[Requirement]: The lines from the start of the data up to and including the one with "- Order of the" should be returned exactly, and nothing else.

[Data excerpt]:
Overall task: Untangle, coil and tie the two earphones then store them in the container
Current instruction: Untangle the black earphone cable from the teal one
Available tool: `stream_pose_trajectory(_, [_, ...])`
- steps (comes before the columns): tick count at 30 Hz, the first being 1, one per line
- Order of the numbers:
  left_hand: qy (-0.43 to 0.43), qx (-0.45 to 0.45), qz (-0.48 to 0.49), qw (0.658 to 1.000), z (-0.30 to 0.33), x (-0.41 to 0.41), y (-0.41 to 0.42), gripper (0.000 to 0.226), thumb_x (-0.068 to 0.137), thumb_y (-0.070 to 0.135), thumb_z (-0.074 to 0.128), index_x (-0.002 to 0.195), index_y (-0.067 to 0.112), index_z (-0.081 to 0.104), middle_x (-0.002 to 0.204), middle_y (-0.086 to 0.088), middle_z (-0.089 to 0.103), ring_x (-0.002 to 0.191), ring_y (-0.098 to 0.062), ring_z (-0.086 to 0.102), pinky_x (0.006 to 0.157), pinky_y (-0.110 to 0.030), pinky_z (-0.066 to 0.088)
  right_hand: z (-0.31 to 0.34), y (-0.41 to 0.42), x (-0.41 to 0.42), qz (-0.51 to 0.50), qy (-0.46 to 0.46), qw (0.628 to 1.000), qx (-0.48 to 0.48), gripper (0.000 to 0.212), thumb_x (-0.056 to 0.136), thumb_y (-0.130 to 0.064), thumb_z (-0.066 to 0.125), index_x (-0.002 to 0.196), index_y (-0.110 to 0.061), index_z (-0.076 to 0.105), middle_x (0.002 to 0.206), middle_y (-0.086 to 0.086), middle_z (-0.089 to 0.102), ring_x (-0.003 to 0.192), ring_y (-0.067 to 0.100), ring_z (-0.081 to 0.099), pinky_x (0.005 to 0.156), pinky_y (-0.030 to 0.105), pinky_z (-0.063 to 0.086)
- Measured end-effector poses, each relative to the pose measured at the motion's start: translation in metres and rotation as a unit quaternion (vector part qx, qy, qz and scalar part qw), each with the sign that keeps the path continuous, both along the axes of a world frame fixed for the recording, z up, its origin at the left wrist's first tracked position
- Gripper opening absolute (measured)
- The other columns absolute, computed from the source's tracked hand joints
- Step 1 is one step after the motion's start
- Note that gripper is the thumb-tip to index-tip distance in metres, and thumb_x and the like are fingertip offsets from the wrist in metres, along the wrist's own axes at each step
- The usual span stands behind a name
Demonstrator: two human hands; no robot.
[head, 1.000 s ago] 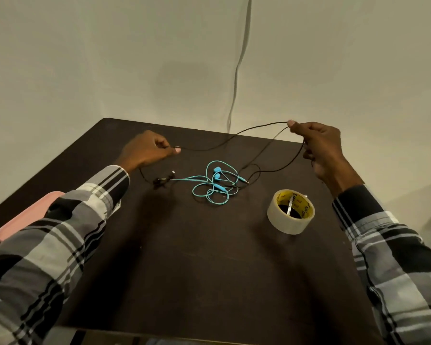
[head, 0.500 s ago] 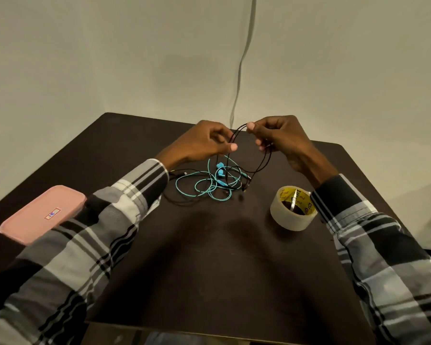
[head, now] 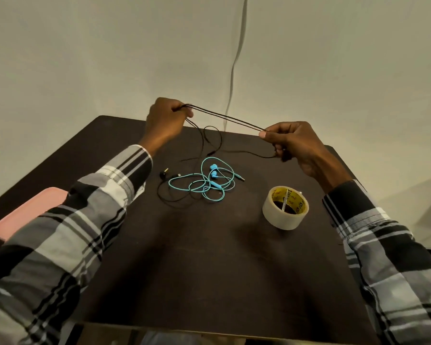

[Task response]:
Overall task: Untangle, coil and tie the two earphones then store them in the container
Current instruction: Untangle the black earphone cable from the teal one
Available tool: `stream_pose_trajectory(_, [_, ...])`
- steps (comes before the columns): tick count at 30 Hz, the first being 1, one per line
- Order of the numbers:

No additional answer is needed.